Data for this task
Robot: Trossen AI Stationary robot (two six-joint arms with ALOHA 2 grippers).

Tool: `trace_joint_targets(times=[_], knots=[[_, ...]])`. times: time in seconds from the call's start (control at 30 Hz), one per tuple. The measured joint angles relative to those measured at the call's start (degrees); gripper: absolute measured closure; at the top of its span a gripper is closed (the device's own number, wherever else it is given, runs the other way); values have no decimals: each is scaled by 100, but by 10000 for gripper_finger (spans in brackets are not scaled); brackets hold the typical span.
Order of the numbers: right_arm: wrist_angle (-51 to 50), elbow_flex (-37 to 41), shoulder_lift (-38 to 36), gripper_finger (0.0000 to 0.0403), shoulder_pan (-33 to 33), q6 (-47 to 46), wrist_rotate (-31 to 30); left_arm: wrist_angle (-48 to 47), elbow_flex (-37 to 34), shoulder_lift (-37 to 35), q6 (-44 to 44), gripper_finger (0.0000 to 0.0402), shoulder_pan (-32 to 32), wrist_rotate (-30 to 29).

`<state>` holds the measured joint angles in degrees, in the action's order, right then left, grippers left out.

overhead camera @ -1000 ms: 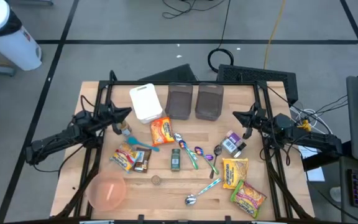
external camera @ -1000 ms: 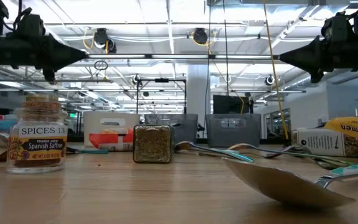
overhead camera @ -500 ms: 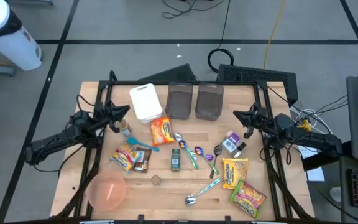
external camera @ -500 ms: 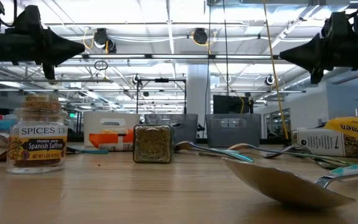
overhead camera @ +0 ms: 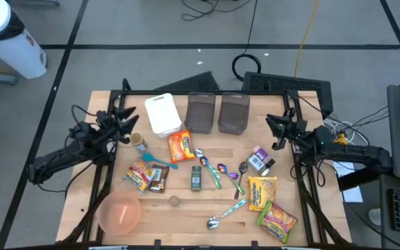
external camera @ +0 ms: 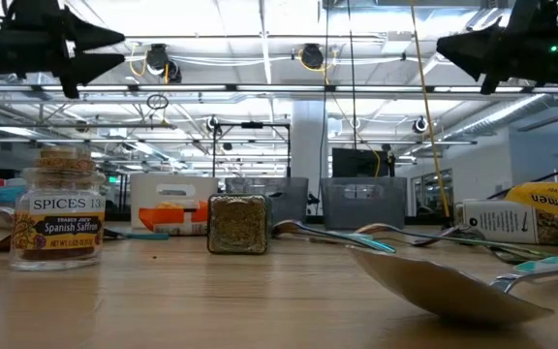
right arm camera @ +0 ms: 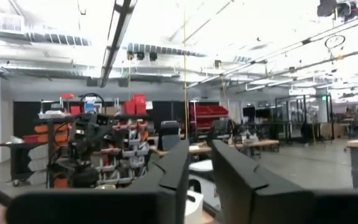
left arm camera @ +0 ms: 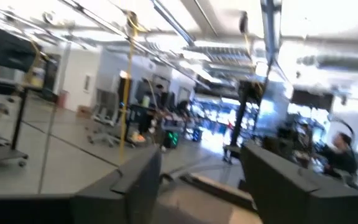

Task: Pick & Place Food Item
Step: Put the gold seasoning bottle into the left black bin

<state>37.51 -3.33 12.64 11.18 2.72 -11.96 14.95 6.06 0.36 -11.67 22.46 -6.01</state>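
High view: left gripper sat over the table's left side, just left of the white container, fingers spread, nothing between them. Right gripper was over the right side, near the two dark bins, fingers slightly apart, empty. Food items all lay on the table: orange snack packet mid-table, two yellow ramen packs at front right, a packet at left above the pink bowl. Green spice jar and several spoons in the centre, small jar just below the left gripper.

Low view: both grippers hung high above the tabletop, left gripper with a clear gap at the tips, right gripper held nothing. Saffron jar stood upright at left, square spice jar mid, a spoon close to the camera.

Left wrist view: fingers wide apart, only room behind, picture blurred.

Right wrist view: fingers a narrow gap apart, nothing gripped.
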Motion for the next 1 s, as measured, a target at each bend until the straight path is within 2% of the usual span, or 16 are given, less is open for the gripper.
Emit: trace_joint_targets(times=[0.17, 0.27, 0.4, 0.57, 0.7, 0.8, 0.9, 1.0], knots=[[295, -90, 702, 253, 0, -120, 23, -6, 128, 0, -1, 119, 0, -224], [35, -255, 1176, 208, 0, -489, 324, 9, 136, 0, -68, 110, 1, -266], [175, -500, 1733, 158, -3, -965, 622, 12, 136, 0, -259, 108, 2, -244], [125, -481, 2143, 119, -2, -1101, 611, 26, 136, 0, -253, 107, 1, 110], [106, -363, 2297, 107, -2, -1183, 611, -19, 201, 2, -132, 107, 0, 530], [137, -278, 2344, 106, -2, -1232, 611, -825, 618, 2, 181, 107, 2, 631], [124, -164, 2359, 108, -2, -1769, 623, -2278, 1228, 77, 561, 107, 2, 204], [372, -153, 2336, 111, -1, -2187, 687, -3283, 1849, 416, 670, 107, 2, -134]])
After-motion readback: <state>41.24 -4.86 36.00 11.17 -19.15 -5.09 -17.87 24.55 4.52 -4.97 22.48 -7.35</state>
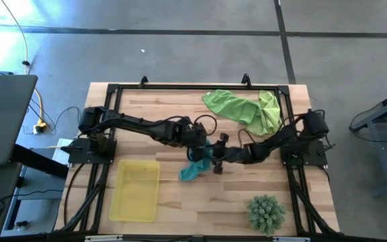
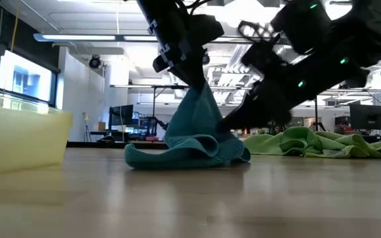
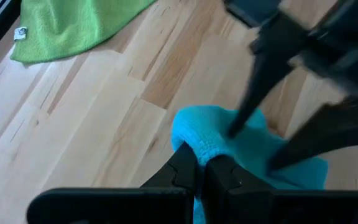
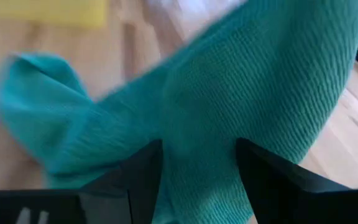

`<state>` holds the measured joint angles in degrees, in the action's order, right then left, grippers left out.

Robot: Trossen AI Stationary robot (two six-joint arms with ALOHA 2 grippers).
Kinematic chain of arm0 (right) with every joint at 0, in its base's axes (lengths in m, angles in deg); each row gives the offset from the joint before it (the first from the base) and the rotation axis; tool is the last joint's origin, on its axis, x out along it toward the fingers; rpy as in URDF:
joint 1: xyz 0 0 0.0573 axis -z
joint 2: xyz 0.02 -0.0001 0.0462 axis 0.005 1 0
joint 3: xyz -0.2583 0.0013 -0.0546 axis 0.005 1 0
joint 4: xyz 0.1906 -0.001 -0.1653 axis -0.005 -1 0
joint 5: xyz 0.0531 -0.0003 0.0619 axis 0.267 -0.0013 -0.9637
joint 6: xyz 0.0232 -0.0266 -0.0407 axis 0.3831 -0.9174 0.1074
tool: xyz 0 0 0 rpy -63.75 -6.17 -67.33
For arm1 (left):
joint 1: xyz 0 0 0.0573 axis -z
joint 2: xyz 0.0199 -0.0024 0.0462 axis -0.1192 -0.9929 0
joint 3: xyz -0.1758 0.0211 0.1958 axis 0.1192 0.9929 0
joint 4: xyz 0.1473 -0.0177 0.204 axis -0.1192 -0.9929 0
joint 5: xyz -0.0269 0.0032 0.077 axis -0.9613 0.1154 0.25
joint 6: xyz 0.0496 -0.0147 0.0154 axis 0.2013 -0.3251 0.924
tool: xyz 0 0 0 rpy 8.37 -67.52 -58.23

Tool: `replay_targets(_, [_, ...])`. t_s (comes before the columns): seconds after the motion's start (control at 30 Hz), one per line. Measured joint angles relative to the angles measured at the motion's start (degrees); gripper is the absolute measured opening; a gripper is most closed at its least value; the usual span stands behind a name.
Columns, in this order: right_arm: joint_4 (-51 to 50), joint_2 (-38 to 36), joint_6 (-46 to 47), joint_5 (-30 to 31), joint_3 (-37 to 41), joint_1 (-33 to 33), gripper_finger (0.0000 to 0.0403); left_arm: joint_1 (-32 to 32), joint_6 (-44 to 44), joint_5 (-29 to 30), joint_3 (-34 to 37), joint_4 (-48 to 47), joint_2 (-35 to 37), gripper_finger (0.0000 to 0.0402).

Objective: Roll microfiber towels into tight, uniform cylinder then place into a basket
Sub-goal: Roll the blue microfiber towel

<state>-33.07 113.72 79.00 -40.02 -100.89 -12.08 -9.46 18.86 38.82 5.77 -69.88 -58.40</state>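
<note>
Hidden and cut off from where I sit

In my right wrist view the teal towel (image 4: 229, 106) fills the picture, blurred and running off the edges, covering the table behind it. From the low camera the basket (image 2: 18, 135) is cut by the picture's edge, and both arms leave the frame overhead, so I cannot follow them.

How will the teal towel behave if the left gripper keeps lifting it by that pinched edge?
Probably floppy: pinched by the shut left gripper, the teal towel hangs in a peak while its lower folds pool on the table. It likely drapes rather than holds shape. The open right gripper straddles its fabric.
</note>
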Motion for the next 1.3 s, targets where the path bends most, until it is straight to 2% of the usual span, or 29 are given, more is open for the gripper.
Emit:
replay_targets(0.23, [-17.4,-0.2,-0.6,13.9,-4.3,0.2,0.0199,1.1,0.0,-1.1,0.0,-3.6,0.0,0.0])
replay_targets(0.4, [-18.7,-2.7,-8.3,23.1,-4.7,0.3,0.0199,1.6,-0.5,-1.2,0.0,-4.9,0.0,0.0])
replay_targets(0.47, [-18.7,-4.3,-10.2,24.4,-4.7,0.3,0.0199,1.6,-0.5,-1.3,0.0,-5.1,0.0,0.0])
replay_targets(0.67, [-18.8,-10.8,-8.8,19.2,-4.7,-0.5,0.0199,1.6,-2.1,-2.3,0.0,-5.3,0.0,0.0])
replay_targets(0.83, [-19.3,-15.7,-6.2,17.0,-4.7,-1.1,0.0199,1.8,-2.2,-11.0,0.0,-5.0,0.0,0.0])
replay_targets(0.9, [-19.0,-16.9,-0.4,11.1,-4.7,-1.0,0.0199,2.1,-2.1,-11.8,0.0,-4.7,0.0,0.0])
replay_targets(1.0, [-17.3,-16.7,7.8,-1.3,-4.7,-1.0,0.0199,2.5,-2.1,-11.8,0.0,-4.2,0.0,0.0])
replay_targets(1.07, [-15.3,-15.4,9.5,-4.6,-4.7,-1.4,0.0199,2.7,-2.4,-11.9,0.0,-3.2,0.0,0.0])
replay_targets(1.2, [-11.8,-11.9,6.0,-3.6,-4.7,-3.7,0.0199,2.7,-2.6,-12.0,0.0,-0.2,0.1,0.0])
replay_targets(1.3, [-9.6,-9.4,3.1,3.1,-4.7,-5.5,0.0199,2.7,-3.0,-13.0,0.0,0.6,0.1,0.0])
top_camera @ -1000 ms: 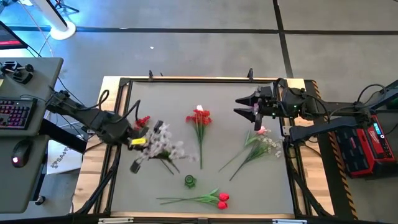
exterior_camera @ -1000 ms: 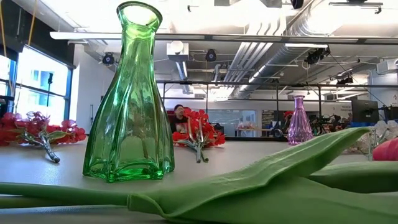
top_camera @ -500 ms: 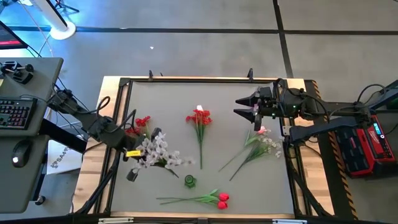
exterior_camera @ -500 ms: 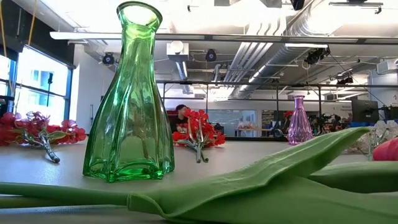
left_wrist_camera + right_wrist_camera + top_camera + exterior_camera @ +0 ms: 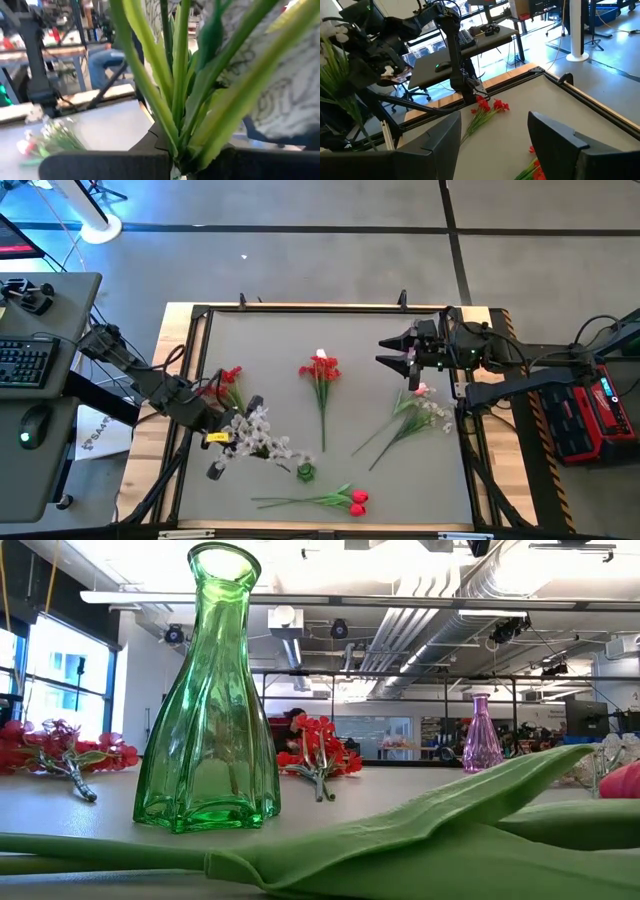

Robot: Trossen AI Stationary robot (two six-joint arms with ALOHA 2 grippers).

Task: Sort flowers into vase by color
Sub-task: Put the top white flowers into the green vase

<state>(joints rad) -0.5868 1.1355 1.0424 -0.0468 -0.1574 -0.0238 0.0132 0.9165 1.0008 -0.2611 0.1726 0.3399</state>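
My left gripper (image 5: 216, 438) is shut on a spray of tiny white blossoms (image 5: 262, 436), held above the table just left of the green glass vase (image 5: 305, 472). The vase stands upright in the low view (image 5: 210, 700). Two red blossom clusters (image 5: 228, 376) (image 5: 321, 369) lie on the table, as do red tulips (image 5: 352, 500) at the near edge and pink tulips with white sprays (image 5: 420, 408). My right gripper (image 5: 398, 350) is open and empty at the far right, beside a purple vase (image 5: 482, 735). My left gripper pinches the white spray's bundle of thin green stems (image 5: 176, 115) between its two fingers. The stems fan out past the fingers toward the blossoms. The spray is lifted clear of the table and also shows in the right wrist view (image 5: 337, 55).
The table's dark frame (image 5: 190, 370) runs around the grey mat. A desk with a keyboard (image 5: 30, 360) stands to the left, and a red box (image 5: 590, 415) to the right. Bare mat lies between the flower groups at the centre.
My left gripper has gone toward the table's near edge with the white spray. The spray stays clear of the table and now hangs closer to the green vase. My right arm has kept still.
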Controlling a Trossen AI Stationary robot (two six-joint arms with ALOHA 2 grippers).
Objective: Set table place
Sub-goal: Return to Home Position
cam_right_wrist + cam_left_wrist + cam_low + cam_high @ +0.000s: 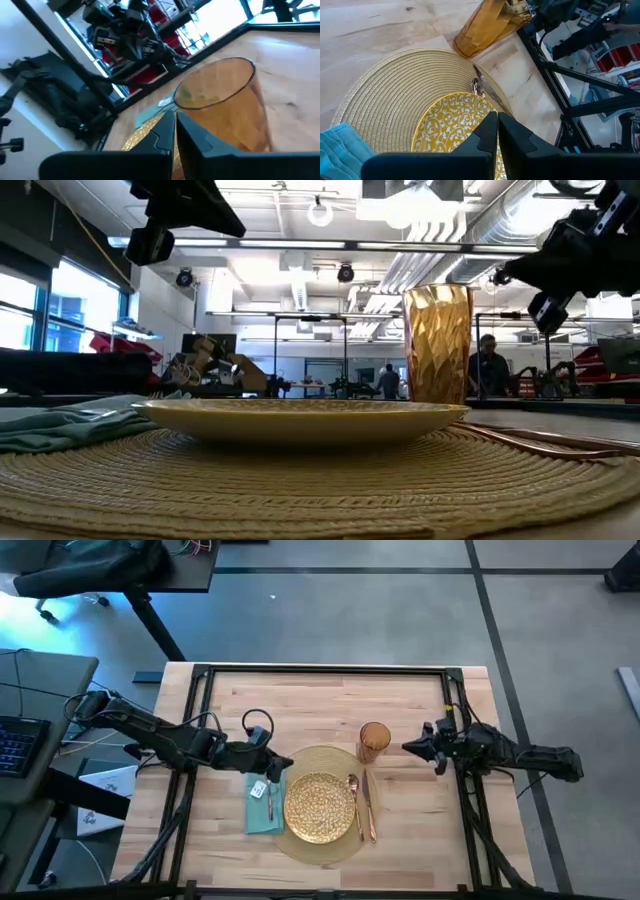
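Right gripper (408, 748), clenched empty, is hovering just beside the amber faceted glass cup (374, 740); I'm planning a straight pull-back before swinging home. Left gripper (284, 764) is also clenched, near the teal cloth napkin (257, 816).

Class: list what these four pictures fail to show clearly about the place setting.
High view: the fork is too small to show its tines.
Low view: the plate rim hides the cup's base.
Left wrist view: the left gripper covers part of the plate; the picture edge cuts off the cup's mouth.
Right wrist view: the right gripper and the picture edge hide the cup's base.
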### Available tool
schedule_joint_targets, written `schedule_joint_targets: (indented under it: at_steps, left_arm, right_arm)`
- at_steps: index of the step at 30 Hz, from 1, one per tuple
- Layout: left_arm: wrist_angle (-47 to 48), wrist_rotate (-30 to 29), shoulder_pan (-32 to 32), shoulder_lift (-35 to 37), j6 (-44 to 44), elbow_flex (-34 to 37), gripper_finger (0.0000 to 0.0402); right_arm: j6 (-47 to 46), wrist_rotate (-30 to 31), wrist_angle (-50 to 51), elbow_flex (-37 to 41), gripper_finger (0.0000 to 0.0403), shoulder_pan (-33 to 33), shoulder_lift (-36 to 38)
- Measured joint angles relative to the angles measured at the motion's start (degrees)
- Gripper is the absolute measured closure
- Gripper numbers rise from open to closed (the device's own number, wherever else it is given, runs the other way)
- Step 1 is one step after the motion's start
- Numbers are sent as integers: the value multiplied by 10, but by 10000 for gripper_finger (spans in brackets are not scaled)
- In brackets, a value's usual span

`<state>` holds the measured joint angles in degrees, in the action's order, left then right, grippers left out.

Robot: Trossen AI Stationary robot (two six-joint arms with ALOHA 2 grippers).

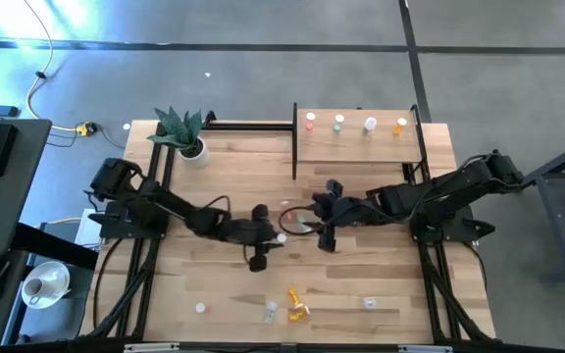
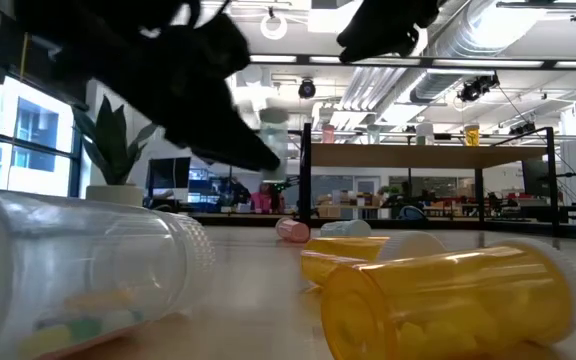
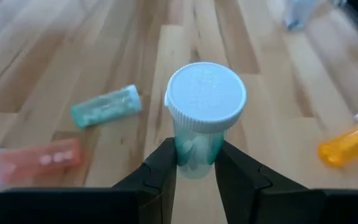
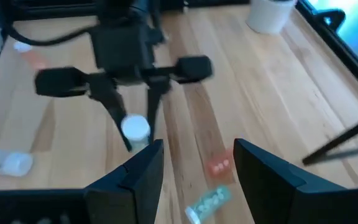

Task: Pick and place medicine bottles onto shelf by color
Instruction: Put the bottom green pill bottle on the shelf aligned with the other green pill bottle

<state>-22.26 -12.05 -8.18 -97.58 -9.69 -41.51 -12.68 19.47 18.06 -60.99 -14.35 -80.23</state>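
Note:
My left gripper [image 1: 281, 235] is over the table's middle, shut on a green-tinted bottle with a white cap [image 3: 205, 98]. The bottle also shows in the right wrist view [image 4: 135, 127] and the low view [image 2: 272, 135]. My right gripper [image 4: 197, 163] is open and empty, just right of the left gripper [image 1: 319, 224]. Under them, a green bottle [image 3: 104, 107] and a pink bottle [image 3: 36, 160] lie on their sides on the table. The shelf [image 1: 361, 147] at the far right carries a red, a green, a clear and an orange bottle, standing in a row. My left gripper pinches the bottle's body [image 3: 194, 152] just below the cap between its two fingers. The fingers point down at it from above. The bottle stands about upright, cap up, lifted clear of the table.
A potted plant [image 1: 186, 135] stands at the far left. Orange bottles [image 1: 297, 305] and clear ones [image 1: 271, 312], [image 1: 369, 303] lie near the table's front edge, with a white-capped one [image 1: 200, 307] to their left. Another orange bottle [image 3: 350, 144] lies near the held one.

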Motion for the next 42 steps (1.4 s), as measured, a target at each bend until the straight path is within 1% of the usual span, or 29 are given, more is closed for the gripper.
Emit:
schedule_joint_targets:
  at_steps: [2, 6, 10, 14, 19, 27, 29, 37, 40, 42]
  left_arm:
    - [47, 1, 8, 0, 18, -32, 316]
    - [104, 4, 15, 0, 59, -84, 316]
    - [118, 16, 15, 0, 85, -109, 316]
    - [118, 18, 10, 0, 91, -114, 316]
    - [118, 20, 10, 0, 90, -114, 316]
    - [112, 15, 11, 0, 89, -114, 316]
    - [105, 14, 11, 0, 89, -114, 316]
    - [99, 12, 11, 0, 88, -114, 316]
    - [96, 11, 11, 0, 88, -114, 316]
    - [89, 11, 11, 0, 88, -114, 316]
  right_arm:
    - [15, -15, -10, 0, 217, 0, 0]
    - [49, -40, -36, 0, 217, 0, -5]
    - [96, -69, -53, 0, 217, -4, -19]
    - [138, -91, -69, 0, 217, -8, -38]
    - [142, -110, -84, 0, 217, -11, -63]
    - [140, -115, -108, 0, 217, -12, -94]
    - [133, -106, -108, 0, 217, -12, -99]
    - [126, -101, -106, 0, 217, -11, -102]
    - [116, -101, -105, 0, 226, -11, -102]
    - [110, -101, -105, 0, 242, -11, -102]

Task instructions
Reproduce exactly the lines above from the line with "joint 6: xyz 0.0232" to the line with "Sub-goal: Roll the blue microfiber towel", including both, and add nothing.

Result for this exercise
joint 6: xyz 0.0232 -0.0266 -0.0407 axis 0.3831 -0.9174 0.1074
tool: xyz 0 0 0 rpy -63.75 -6.17 -67.33
For arm1 (left):
joint 1: xyz 0 0 0.0573 axis -z
joint 2: xyz 0.0199 -0.0024 0.0462 axis -0.1192 -0.9929 0
joint 3: xyz -0.1758 0.0211 0.1958 axis 0.1192 0.9929 0
joint 4: xyz 0.1473 -0.0177 0.204 axis -0.1192 -0.9929 0
joint 5: xyz -0.0269 0.0032 0.077 axis -0.9613 0.1154 0.25
joint 6: xyz 0.0496 -0.0147 0.0154 axis 0.2013 -0.3251 0.924
tool: xyz 0 0 0 rpy 8.37 -67.52 -58.23

Tool: `replay_targets(_, [_, ...])`. t_s (comes before the columns): seconds after the motion's start (control at 30 Hz), one per line. Measured joint angles relative to the angles measured at the motion's start (degrees); gripper is the absolute measured opening; a gripper is most closed at its least value; the usual span stands behind a name.
Columns, in this order: right_arm: joint_4 (-51 to 50), joint_2 (-38 to 36), joint_6 (-46 to 47), joint_5 (-30 to 31), joint_3 (-37 to 41), joint_1 (-33 to 33), gripper_finger (0.0000 to 0.0403); left_arm: joint_1 (-32 to 32), joint_6 (-44 to 44), joint_5 (-29 to 30), joint_3 (-34 to 37), joint_4 (-48 to 47), joint_2 (-35 to 37), gripper_finger (0.0000 to 0.0402).

Objective: Roll microfiber towels into tight, uniform cylinder then place into a basket
Sub-goal: Roll the blue microfiber towel

Nothing else is needed to complete this exercise.